---------- DATA BLOCK

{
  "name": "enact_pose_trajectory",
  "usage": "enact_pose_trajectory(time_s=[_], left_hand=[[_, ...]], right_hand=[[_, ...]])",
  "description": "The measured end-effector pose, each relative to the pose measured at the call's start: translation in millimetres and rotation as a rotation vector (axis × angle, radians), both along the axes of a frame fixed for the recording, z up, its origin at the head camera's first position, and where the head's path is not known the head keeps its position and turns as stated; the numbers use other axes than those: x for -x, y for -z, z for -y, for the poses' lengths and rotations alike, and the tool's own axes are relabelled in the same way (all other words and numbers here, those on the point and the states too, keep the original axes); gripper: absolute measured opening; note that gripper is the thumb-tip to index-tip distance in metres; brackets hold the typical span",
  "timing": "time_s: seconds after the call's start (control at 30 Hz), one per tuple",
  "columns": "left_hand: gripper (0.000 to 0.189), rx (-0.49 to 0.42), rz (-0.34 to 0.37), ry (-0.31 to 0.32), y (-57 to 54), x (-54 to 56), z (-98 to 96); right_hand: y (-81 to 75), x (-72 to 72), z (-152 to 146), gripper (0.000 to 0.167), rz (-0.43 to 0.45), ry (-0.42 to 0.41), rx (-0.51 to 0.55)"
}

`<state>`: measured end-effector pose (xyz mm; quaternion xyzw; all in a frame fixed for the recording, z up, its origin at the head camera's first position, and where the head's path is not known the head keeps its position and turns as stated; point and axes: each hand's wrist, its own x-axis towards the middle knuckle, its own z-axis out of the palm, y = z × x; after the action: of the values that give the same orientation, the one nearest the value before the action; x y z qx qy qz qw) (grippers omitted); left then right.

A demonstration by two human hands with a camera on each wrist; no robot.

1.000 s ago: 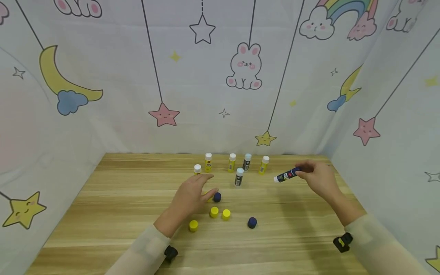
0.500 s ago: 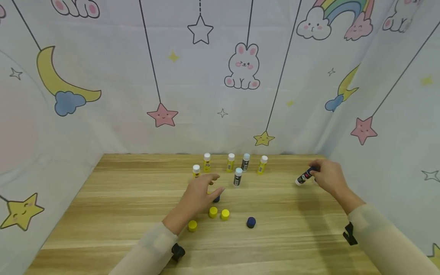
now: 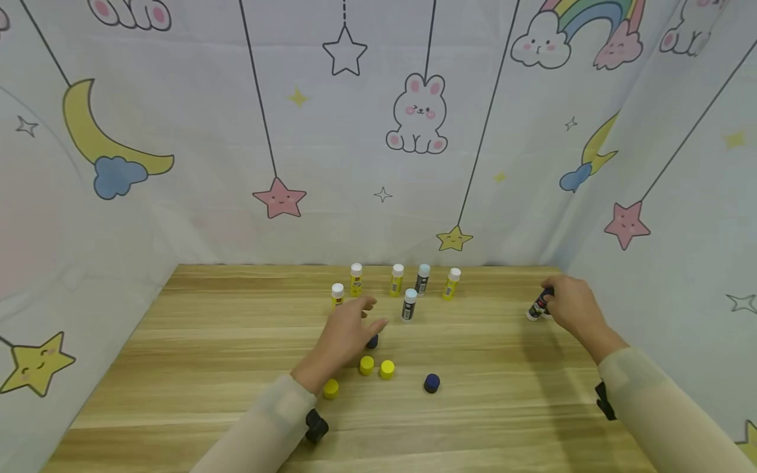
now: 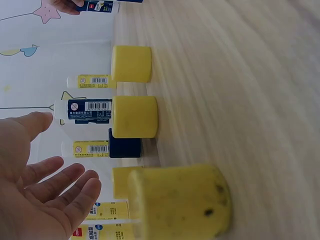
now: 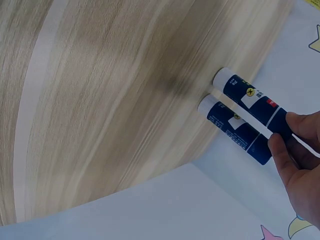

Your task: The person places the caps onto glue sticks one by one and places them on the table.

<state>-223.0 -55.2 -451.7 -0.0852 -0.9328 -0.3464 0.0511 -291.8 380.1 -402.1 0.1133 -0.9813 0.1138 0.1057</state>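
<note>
At the table's right side, my right hand (image 3: 573,309) pinches a navy glue stick (image 5: 252,98) by its capped end, white end down. A second navy glue stick (image 5: 232,127) stands right beside it, mostly hidden by the hand in the head view. My left hand (image 3: 343,334) hovers over the middle of the table, fingers apart and holding nothing. Near it lie a navy cap (image 3: 372,341) and yellow caps (image 3: 367,365), (image 3: 387,370), (image 3: 331,389). In the left wrist view, a yellow cap (image 4: 182,200) looms large up close.
Uncapped yellow glue sticks (image 3: 356,281) and dark ones (image 3: 409,306) with pale tops stand toward the back of the wooden table (image 3: 236,348). Another navy cap (image 3: 432,383) sits nearer the front. A printed curtain (image 3: 355,131) hangs behind and at the sides.
My right hand has carried the navy glue stick rightward and down, tilting it more upright beside the second one. My left hand has drifted slightly right.
</note>
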Motion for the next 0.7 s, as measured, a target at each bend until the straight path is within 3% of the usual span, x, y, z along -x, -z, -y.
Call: enact_pose_trajectory(time_s=[0.27,0.7], left_hand=[[0.051,-0.098,0.063,0.031,5.0,8.6,-11.7],[0.05,-0.117,0.098,0.012,7.1,15.4,-20.0]], right_hand=[[-0.3,1.4,1.8,0.028,0.019,0.001,-0.059],[0.2,-2.1,2.1,0.029,-0.046,0.027,-0.081]])
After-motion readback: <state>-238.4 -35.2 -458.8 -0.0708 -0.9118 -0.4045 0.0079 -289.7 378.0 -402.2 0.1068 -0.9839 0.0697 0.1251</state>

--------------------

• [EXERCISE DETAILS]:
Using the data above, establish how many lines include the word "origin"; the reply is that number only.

• [WORKED SOLUTION]:
2